# Use `ibm-watsonx-ai` to extract data about historical AutoAI experiments and deployments stored in spaces

This notebook contains the steps and code to extract the info about any available historical AutoAI experiment runs as well as deployments in watsonx.ai Runtime service. It contains steps and code to work with [ibm-watsonx-ai](https://pypi.python.org/pypi/ibm-watsonx-ai) library available in PyPI repository.

Some familiarity with Python is helpful. This notebook uses Python 3.11.


## Learning goals

The learning goals of this notebook are:

-  Work with watsonx.ai Runtime to extract info about past AutoAI experiments
-  Work with watsonx.ai Runtime to extract info about AutoAI models that are deployed into spaces
-  Store the desired data into CSV's for further analysis

## Contents

This notebook contains the following parts:

1.	[Installing and importing the ibm-watsonx-ai and dependecies](#setup)
2.	[Connecting to watsonx.ai Runtime](#client-setup)
3.	[Getting available projects and spaces](#get-projects-spaces)
4.	[Getting all available historical trainings](#get-trainings)
5.	[Getting all available deployments info](#get-deployments)
6.  [Extracting trainings info from all available projects](#extract-projects)
7.  [Extracting trainings and deployments info from all available spaces](#extract-spaces)
8.	[Displaying the results](#results)
9.  [Exporting to file](#exports)
10. [Cleanup](#cleanup)
11. [Summary and next steps](#summary)

<a id="setup"></a>
## 1. Installing and importing the `ibm-watsonx-ai` and dependecies 
**Note:** `ibm-watsonx-ai` documentation can be found <a href="https://ibm.github.io/watsonx-ai-python-sdk/index.html" target="_blank" rel="noopener no referrer">here</a>.

In [1]:
!pip install ibm-watsonx-ai | tail -n 1



In [1]:
import json
import os
import getpass
import requests

from IPython.display import display
import pandas as pd

from dateutil import parser

from ibm_watsonx_ai import Credentials, APIClient
from ibm_watsonx_ai.wml_client_error import ApiRequestFailure
from ibm_watsonx_ai.utils import create_download_link

<a id="client-connection"></a>
## 2. Connecting to watsonx.ai Runtime 

Authenticate the watsonx.ai Runtime service on IBM Cloud. You need to provide Cloud `API key` and `location`.

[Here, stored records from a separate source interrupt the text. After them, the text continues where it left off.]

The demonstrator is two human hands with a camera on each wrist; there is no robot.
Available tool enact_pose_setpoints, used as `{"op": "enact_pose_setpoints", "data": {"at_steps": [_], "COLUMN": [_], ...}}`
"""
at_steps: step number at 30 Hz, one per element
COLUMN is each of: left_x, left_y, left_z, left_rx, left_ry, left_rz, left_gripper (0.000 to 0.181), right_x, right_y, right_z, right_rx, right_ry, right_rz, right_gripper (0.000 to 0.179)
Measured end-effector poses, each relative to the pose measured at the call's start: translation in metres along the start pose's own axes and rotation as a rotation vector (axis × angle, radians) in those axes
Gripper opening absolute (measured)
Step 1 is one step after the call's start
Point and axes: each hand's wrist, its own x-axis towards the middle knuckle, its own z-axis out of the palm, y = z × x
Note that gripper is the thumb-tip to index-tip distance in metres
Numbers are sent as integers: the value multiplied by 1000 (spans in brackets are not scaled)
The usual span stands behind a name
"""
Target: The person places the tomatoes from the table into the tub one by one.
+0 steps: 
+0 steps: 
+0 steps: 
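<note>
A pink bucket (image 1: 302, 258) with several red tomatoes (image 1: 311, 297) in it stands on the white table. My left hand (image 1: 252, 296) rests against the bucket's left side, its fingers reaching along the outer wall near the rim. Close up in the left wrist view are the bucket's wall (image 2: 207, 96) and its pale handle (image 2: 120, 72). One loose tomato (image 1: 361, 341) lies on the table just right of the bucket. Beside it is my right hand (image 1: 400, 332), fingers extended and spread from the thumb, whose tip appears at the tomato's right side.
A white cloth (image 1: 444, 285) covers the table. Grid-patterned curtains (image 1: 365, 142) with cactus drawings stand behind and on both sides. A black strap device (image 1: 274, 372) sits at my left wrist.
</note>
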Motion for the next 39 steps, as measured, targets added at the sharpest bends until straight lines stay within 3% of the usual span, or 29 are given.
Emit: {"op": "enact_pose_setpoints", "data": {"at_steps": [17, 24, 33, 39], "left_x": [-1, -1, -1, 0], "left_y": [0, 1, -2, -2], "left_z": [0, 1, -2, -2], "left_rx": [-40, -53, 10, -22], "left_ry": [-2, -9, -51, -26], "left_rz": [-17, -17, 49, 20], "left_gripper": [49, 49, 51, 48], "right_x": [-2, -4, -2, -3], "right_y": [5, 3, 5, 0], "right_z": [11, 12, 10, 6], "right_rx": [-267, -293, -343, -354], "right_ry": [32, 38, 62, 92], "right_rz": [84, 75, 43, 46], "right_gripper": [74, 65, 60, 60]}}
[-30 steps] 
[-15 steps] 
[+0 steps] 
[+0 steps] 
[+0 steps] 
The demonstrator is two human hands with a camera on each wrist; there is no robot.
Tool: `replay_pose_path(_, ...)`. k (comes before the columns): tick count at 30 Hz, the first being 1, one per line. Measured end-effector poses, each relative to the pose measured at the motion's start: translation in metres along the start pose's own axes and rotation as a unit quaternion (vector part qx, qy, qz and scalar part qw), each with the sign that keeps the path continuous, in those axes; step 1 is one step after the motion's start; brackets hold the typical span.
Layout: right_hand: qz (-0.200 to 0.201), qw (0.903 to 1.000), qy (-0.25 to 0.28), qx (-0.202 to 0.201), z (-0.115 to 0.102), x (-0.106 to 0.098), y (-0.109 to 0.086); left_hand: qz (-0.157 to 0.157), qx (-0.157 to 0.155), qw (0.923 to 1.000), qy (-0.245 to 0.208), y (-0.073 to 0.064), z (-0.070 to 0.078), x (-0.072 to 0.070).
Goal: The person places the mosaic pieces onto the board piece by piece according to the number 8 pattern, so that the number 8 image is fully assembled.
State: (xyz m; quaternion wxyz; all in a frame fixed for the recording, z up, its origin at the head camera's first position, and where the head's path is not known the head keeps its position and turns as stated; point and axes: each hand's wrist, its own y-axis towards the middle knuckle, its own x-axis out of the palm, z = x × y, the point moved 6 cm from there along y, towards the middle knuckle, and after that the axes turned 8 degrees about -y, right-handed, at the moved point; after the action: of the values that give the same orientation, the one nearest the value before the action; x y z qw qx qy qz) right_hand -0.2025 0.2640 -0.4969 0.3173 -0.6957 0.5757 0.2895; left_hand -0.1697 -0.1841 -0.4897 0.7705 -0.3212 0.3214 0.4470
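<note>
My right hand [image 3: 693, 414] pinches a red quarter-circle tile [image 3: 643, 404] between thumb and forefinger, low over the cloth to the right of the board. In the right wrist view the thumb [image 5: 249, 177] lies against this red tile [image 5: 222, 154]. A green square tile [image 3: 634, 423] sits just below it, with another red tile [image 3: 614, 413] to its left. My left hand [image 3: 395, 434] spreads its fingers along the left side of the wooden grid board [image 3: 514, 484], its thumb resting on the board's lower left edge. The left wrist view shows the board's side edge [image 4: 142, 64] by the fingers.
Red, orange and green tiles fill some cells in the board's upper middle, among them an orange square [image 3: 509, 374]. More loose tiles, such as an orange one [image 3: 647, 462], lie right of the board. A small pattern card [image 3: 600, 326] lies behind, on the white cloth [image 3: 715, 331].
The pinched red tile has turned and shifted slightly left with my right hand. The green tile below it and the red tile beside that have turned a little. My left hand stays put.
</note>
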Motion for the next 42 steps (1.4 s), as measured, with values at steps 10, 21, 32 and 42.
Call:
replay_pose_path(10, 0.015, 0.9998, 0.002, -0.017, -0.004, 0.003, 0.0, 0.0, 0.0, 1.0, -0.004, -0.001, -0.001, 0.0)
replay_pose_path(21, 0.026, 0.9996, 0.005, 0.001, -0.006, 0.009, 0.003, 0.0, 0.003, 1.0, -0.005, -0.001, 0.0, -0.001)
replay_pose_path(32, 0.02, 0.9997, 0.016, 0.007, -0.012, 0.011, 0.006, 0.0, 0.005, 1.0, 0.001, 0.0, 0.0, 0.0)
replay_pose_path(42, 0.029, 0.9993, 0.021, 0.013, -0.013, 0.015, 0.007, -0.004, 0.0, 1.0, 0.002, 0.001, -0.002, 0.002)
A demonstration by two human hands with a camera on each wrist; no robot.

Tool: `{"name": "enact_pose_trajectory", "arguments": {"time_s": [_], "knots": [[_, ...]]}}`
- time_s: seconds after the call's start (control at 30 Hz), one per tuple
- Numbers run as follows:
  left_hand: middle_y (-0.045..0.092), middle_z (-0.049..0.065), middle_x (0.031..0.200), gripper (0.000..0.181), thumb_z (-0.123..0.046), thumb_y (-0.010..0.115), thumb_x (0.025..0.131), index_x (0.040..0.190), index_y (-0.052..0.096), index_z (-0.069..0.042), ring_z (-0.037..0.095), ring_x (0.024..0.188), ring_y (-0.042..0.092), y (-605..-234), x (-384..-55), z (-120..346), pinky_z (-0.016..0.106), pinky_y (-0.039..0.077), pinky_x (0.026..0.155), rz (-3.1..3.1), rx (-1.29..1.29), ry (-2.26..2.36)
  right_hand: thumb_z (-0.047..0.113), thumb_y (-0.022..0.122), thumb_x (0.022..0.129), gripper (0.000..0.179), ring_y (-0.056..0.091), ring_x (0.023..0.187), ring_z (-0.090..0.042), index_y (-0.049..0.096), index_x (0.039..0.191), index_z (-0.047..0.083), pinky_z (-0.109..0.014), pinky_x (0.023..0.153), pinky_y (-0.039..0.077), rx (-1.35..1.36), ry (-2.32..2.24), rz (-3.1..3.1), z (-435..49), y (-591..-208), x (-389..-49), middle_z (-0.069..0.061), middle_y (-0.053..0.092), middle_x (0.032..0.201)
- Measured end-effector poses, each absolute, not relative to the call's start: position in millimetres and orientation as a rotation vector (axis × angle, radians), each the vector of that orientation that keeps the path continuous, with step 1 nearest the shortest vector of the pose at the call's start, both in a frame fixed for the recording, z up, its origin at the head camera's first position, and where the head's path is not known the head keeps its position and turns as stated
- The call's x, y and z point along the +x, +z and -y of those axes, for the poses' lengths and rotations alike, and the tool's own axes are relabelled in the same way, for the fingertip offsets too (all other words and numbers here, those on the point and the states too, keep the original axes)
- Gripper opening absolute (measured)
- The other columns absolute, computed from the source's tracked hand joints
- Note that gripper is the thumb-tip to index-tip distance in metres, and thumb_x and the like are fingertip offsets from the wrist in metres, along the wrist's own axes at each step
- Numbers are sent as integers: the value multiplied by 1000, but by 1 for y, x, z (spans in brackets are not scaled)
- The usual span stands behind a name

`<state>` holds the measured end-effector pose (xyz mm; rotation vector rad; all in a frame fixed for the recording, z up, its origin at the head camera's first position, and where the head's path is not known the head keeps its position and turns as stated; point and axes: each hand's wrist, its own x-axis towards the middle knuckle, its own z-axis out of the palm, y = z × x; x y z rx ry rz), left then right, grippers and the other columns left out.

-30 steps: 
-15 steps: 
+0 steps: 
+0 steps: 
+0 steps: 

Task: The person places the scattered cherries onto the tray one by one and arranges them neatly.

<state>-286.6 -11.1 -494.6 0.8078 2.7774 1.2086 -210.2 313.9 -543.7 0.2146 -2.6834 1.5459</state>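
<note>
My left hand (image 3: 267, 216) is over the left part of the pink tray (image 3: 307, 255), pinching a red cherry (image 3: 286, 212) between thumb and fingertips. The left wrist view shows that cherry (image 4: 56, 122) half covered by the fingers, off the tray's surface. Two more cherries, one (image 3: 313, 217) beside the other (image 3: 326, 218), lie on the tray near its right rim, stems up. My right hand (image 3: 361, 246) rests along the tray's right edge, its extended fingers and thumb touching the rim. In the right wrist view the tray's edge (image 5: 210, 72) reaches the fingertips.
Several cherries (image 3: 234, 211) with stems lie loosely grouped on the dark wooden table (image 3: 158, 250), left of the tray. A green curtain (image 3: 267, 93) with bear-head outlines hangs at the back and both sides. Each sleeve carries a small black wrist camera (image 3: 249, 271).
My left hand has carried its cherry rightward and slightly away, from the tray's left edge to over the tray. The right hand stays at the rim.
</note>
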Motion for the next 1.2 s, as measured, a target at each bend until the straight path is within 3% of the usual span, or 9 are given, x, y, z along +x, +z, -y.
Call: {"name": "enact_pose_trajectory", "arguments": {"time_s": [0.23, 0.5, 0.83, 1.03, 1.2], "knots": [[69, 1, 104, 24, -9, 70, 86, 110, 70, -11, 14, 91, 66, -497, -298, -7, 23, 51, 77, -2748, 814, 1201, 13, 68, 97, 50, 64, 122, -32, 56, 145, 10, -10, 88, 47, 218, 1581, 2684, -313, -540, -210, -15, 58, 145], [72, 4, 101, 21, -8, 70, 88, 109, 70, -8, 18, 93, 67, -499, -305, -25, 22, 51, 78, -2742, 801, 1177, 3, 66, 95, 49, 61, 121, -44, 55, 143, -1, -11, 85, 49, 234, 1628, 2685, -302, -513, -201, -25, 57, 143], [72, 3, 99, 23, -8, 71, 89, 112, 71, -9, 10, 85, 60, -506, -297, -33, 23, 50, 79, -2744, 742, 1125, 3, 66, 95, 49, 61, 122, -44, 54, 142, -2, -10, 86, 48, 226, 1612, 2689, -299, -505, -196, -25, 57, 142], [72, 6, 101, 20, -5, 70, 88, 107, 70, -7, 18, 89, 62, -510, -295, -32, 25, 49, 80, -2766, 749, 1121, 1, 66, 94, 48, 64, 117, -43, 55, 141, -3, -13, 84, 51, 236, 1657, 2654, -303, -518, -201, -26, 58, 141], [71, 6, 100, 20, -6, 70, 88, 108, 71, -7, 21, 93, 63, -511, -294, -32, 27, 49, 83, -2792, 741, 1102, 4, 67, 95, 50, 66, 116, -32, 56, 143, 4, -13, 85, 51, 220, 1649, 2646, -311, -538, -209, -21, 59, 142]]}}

**Tip**: Your `Cloud API key` can be generated by going to the [**Users** section of the Cloud console](https://cloud.ibm.com/iam#/users). From that page, click your name, scroll down to the **API Keys** section, and click **Create an IBM Cloud API key**. Give your key a name and click **Create**, then copy the created key and paste it below. You can also get a service specific url by going to the [**Endpoint URLs** section of the watsonx.ai Runtime docs](https://cloud.ibm.com/apidocs/machine-learning).  You can check your instance location in your  <a href="https://console.ng.bluemix.net/catalog/services/ibm-watson-machine-learning/" target="_blank" rel="noopener no referrer">watsonx.ai Runtime Service</a> instance details.


You can use [IBM Cloud CLI](https://cloud.ibm.com/docs/cli/index.html) to retrieve the instance `location`.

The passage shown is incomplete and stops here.